Problem description:
Find every line in the records below that holds the word "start", and copy each one.

===

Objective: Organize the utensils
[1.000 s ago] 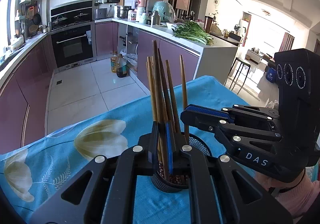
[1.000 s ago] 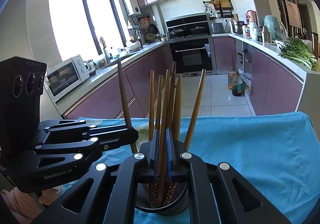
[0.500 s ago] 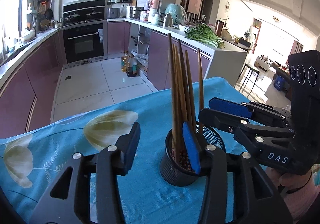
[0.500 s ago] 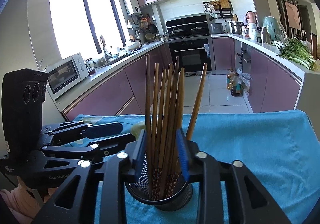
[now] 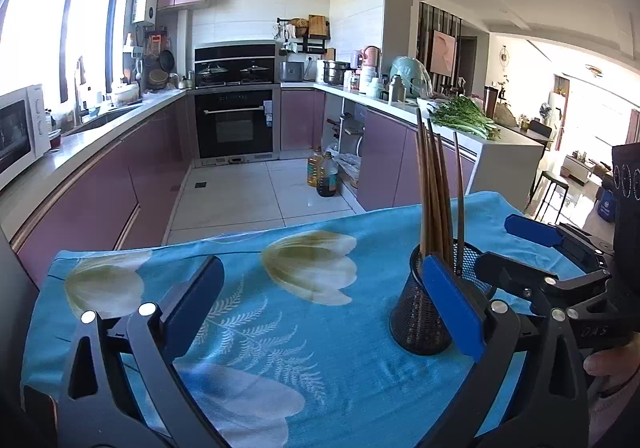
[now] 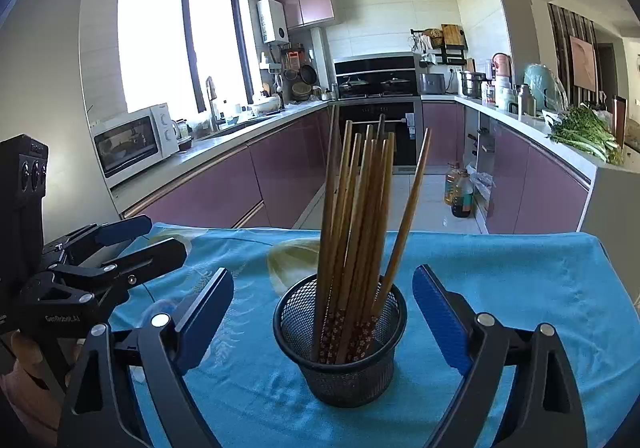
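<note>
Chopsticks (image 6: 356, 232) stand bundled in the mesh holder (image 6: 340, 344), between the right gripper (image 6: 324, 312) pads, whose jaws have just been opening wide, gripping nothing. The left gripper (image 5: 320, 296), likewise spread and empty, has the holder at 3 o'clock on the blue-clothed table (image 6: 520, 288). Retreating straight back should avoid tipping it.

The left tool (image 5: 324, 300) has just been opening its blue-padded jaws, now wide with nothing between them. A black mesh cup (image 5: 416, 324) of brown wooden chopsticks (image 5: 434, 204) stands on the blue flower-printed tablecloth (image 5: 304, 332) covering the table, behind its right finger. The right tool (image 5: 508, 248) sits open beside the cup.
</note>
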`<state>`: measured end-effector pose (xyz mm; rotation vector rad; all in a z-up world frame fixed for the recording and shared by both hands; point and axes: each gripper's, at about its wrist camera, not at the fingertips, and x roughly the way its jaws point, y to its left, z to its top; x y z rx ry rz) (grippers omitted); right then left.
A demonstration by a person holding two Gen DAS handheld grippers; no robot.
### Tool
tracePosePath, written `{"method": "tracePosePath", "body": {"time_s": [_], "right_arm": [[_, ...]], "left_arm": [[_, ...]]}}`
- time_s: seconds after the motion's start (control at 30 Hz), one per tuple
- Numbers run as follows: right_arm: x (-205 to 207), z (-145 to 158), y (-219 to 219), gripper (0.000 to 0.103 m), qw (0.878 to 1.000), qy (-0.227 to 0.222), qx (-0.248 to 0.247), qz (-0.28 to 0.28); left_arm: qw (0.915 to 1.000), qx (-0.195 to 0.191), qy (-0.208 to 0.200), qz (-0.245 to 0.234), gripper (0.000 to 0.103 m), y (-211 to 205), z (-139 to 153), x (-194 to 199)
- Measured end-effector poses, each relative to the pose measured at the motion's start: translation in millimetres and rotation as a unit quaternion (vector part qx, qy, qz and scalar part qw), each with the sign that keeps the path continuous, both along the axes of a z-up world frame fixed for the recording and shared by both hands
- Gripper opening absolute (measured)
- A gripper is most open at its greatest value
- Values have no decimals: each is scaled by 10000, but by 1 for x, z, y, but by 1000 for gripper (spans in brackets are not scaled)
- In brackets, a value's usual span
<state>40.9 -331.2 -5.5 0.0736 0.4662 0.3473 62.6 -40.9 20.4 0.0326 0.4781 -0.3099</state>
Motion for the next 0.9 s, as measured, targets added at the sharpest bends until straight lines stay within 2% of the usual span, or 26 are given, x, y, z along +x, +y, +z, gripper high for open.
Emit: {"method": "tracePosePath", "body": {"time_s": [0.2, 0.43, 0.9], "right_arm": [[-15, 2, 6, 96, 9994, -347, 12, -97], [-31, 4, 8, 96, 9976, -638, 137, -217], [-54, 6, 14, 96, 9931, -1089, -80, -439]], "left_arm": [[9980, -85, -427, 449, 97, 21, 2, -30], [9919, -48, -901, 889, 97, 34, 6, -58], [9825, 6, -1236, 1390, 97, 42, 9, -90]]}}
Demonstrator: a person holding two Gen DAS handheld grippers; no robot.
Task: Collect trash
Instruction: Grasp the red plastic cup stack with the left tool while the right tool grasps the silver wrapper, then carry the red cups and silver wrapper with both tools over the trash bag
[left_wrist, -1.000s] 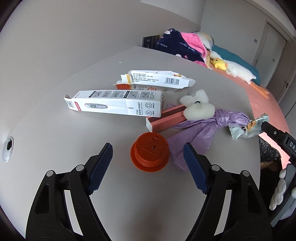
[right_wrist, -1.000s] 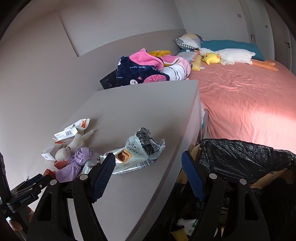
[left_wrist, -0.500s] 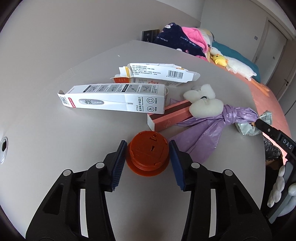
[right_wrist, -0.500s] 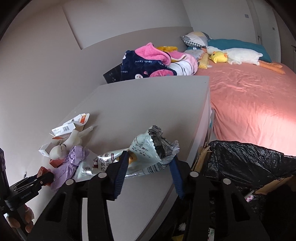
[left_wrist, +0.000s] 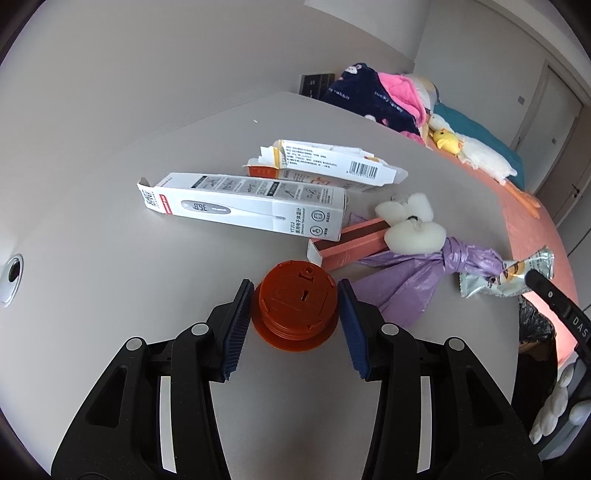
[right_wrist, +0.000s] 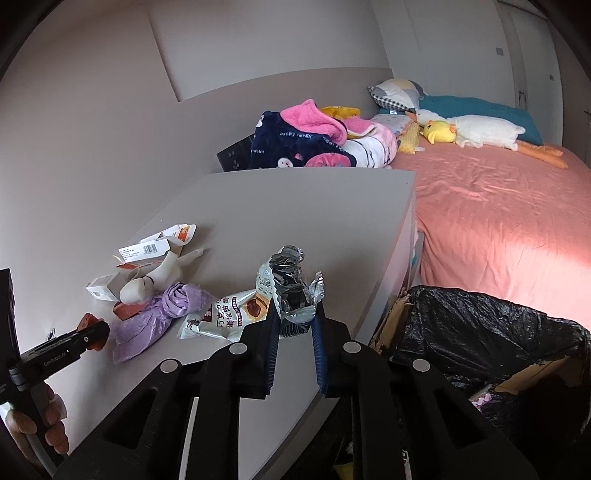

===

Answer box:
- time_s: seconds after the motion's start (control at 30 Hz), one per tuple
- Measured end-effector poses, each relative to the pose measured at the motion's start: translation in millimetres and rotation as a unit quaternion (vector part qx, qy, qz and scalar part qw), each with the sign that keeps the path continuous, both along the axes of a z-up world frame fixed for the recording and shared by both hands

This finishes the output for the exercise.